### YOUR INSTRUCTIONS
Output the listing exactly, without its pictures.

[INFORMATION SUPPLIED — start]

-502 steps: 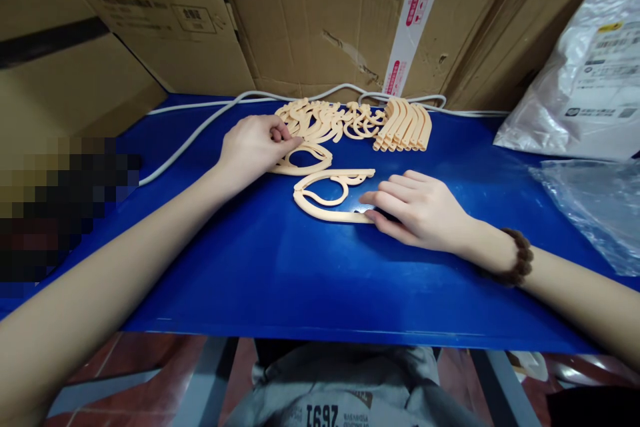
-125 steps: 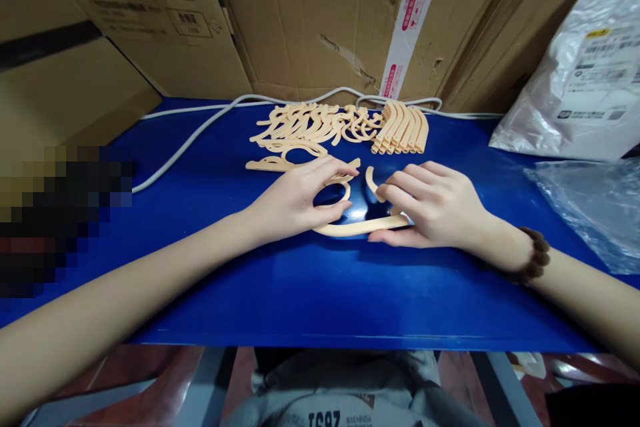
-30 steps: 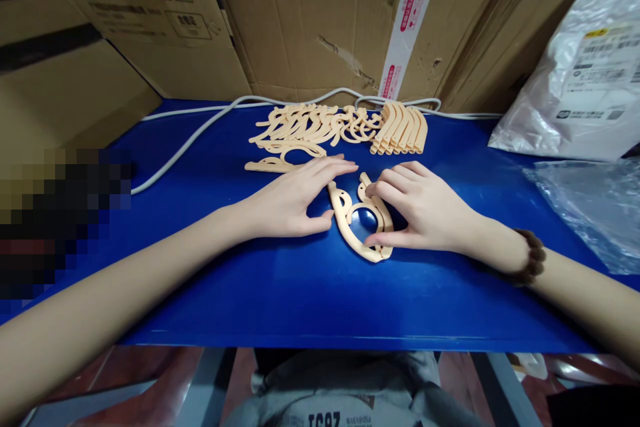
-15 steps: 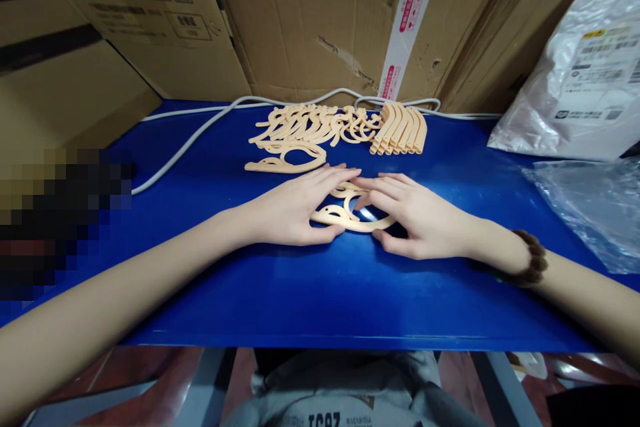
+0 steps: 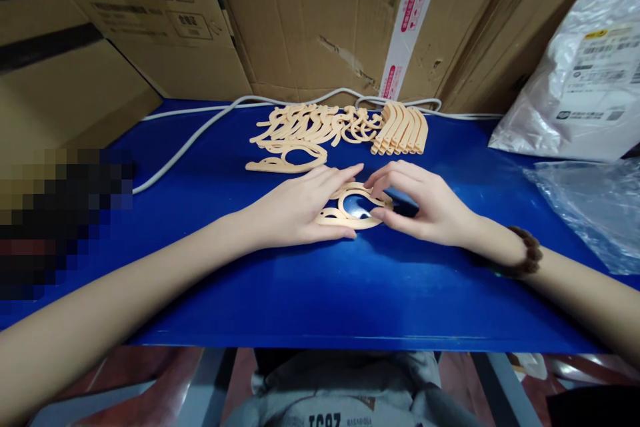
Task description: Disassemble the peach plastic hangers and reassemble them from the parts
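Observation:
A beige plastic folding hanger (image 5: 367, 221) lies flat on the blue table between my hands, its curved parts folded into a rounded loop. My left hand (image 5: 295, 207) covers its left end, with the fingers along the far side and the thumb along the near edge. At the right end my right hand (image 5: 420, 203) is curled, its thumb and fingertips closed on the hanger's curved part. Part of the hanger is hidden under the left palm. Just beyond my left hand lies another beige folding hanger (image 5: 310, 165), also folded.
Behind are a spread of loose curved beige parts (image 5: 300, 123) and a neat stack of beige hanger arms (image 5: 400, 130). A white cable (image 5: 190, 163) runs along the back of the blue table (image 5: 350, 300). Cardboard boxes (image 5: 300, 27) stand behind; a plastic-wrapped package (image 5: 575, 93) sits at right.
My right hand has lifted slightly and curled its fingers, with thumb and fingertips nearer together. The hanger's inner curved part now sits farther right, forming a closed loop. My left hand stays nearly in place.

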Available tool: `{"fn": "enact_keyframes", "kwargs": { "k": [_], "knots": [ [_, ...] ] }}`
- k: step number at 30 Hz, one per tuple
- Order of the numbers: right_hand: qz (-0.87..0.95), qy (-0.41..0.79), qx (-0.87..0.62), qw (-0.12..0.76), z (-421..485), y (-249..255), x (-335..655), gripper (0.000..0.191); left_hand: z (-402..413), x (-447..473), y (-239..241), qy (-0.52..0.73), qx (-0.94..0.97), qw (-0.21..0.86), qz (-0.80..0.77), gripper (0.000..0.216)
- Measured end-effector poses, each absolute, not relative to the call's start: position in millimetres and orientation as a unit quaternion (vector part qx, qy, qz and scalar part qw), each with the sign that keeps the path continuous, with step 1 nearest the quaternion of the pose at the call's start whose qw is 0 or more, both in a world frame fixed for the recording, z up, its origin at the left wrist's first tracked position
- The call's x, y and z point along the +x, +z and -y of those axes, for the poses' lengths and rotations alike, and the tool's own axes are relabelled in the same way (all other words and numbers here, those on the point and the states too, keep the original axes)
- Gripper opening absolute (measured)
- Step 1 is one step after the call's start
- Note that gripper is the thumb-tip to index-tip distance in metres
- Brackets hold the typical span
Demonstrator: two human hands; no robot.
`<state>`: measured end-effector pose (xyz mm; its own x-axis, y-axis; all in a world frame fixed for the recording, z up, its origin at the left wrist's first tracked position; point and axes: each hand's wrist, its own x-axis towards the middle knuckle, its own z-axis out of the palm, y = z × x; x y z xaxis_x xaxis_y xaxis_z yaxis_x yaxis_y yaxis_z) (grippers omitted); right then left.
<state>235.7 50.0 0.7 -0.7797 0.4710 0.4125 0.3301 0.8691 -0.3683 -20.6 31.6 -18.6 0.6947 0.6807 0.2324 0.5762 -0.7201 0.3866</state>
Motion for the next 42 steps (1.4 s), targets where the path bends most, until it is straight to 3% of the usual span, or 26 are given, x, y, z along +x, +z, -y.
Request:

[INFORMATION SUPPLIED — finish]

### COMPLETED EXERCISE
-502 steps: 
-125 steps: 
-30 steps: 
-15 steps: 
+0 steps: 
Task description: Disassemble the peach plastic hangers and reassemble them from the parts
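Observation:
A beige plastic folding hanger (image 5: 367, 221) lies flat on the blue table between my hands, its curved parts folded into a rounded loop. My left hand (image 5: 295, 207) covers its left end, with the fingers along the far side and the thumb along the near edge. At the right end my right hand (image 5: 420, 203) is curled, its thumb and fingertips closed on the hanger's curved part. Part of the hanger is hidden under the left palm. Just beyond my left hand lies another beige folding hanger (image 5: 310, 165), also folded.
Behind are a spread of loose curved beige parts (image 5: 300, 123) and a neat stack of beige hanger arms (image 5: 400, 130). A white cable (image 5: 190, 163) runs along the back of the blue table (image 5: 350, 300). Cardboard boxes (image 5: 300, 27) stand behind; a plastic-wrapped package (image 5: 575, 93) sits at right.
My right hand has lifted slightly and curled its fingers, with thumb and fingertips nearer together. The hanger's inner curved part now sits farther right, forming a closed loop. My left hand stays nearly in place.
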
Available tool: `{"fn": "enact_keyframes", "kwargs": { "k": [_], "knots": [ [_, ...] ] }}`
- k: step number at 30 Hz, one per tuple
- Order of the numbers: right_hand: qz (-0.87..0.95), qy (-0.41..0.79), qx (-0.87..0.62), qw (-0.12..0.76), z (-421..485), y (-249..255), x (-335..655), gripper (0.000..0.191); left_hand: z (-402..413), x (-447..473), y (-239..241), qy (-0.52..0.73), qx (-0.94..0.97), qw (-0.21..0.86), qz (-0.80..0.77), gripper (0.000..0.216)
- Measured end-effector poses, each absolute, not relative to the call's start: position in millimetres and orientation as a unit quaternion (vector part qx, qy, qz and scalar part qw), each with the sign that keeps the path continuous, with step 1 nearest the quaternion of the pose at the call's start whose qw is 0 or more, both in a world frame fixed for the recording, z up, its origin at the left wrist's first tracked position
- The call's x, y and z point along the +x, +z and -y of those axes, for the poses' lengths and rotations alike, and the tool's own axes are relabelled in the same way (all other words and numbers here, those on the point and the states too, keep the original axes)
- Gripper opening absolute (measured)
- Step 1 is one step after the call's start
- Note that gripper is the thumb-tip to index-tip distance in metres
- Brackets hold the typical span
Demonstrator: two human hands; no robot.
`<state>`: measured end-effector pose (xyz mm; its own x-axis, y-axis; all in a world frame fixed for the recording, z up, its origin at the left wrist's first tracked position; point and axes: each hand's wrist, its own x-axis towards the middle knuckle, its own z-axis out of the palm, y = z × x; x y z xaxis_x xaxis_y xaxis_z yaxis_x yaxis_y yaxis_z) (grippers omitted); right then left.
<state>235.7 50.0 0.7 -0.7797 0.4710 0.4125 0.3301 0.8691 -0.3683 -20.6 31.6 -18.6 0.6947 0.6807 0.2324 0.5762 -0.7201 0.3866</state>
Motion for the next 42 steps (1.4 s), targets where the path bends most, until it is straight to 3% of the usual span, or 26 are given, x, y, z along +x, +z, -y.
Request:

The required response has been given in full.